- TASK BRIEF
State how many lines in the following entries hold the word "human". The reply is that number only.
########################################
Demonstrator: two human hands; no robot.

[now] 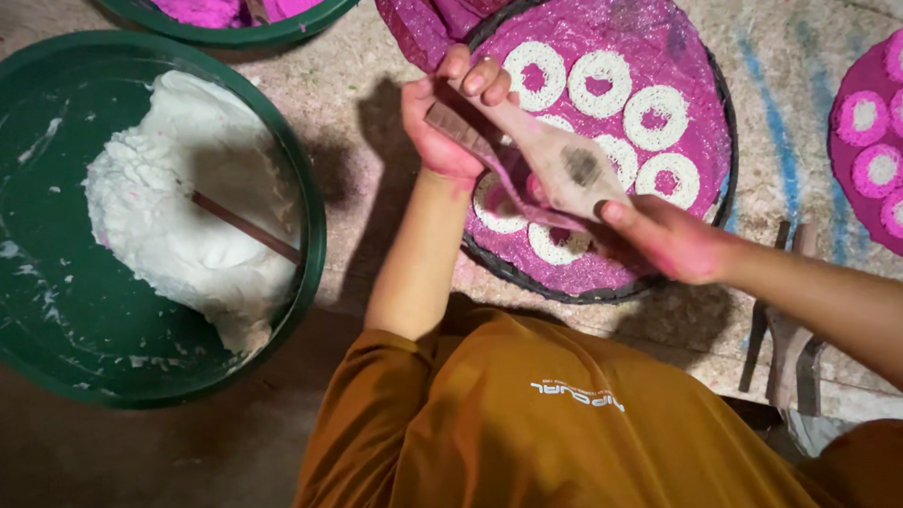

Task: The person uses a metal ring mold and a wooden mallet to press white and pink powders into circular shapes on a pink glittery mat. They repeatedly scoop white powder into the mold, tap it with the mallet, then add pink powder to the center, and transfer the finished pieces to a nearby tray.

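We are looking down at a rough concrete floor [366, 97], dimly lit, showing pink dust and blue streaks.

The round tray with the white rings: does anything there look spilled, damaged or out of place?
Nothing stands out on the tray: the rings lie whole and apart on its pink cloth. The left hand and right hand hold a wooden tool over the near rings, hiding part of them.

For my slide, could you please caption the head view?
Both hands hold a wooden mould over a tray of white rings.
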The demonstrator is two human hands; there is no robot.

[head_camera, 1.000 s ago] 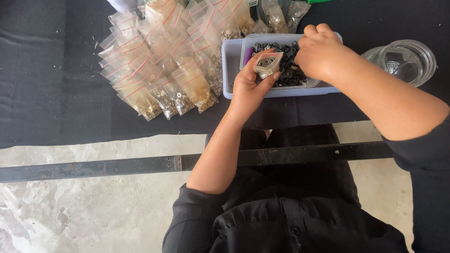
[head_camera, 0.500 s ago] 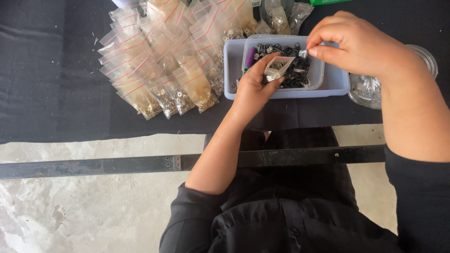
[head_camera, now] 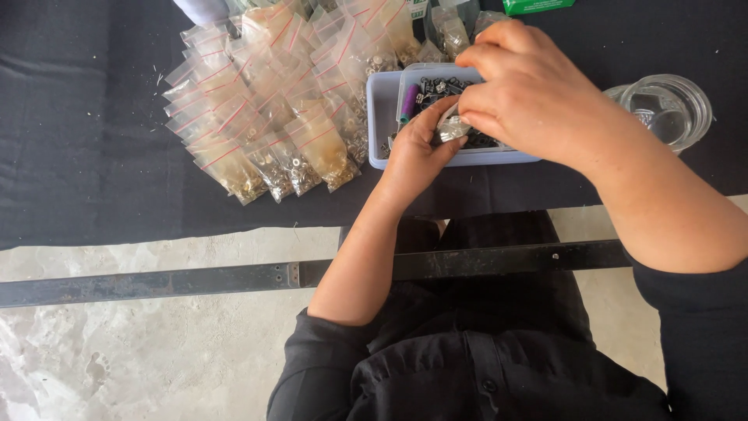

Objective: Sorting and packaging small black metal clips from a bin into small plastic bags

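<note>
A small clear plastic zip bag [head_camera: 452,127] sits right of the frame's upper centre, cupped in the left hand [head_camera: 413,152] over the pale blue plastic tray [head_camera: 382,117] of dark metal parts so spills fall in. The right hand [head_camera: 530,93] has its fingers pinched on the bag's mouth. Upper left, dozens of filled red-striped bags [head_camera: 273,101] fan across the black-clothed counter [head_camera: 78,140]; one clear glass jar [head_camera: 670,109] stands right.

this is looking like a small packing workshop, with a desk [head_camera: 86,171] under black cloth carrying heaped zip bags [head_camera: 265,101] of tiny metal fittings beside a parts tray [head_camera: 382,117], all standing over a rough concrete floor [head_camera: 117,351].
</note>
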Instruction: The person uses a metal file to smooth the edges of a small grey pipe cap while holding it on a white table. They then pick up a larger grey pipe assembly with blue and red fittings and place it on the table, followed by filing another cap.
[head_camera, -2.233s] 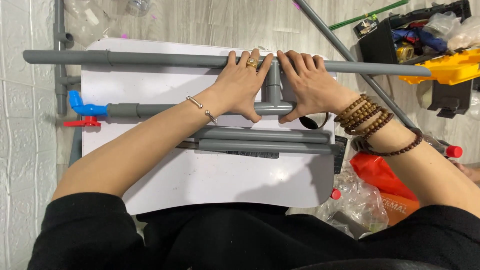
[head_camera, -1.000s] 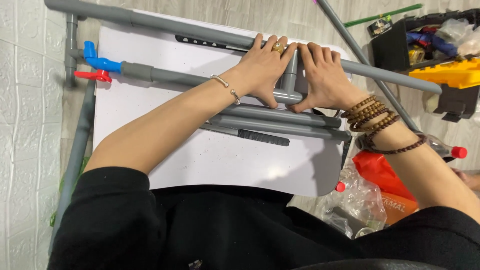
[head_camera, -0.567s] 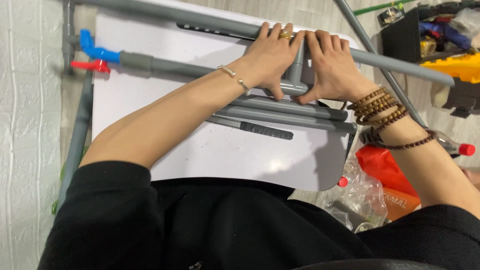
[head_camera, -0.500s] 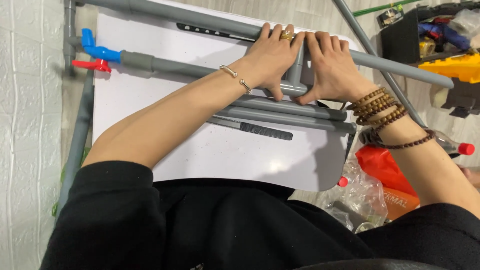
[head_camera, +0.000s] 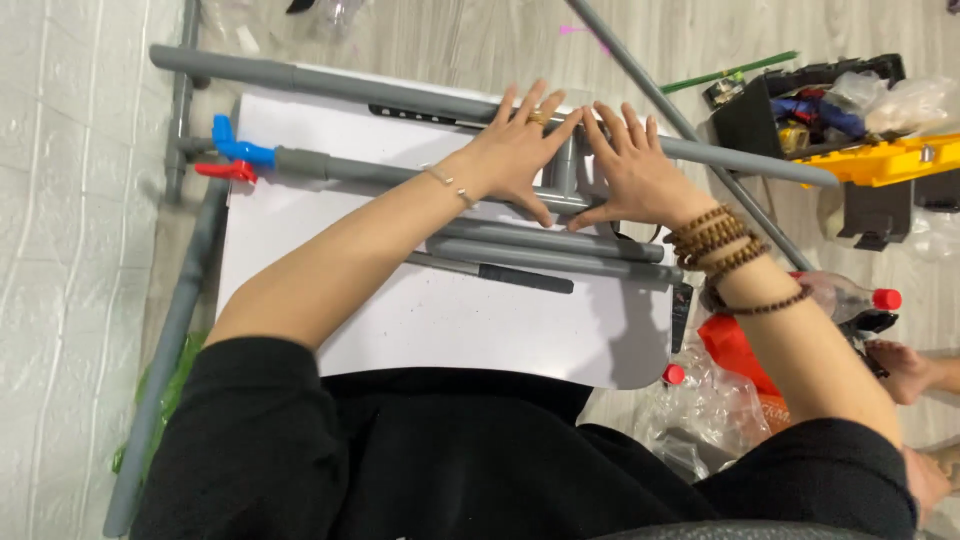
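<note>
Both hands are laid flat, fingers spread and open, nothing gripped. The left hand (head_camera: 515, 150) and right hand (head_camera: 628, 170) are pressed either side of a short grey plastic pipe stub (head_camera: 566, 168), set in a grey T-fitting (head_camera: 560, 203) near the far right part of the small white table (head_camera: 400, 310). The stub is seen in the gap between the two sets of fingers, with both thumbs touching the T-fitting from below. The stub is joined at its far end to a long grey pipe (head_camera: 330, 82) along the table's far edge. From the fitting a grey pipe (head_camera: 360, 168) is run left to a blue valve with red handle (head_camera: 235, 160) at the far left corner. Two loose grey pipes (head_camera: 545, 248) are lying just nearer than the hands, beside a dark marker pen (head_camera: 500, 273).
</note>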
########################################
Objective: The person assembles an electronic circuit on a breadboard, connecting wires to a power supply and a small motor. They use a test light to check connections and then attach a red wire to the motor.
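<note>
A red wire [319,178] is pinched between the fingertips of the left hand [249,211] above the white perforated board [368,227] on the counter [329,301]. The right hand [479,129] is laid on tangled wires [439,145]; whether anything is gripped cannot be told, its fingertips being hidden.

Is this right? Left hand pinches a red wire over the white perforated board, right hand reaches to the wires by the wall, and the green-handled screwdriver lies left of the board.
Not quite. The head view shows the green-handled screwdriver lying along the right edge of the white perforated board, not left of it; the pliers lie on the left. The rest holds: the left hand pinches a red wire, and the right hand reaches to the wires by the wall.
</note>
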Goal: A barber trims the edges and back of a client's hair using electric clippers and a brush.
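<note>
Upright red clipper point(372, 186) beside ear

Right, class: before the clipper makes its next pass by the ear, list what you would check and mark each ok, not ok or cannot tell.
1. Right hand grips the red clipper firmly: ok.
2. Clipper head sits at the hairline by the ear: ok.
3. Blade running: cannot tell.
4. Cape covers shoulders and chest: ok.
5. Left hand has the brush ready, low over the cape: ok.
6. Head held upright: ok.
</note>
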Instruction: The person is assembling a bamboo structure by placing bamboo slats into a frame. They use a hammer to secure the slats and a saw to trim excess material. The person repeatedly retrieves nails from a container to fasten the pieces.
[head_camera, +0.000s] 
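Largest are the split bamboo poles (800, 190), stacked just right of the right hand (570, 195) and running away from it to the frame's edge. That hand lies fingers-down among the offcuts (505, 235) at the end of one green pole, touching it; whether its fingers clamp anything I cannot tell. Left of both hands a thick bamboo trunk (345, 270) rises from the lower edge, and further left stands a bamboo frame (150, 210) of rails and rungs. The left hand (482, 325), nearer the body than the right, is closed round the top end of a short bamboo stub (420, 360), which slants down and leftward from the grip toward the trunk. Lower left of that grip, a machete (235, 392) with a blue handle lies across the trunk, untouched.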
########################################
- TASK ANSWER
2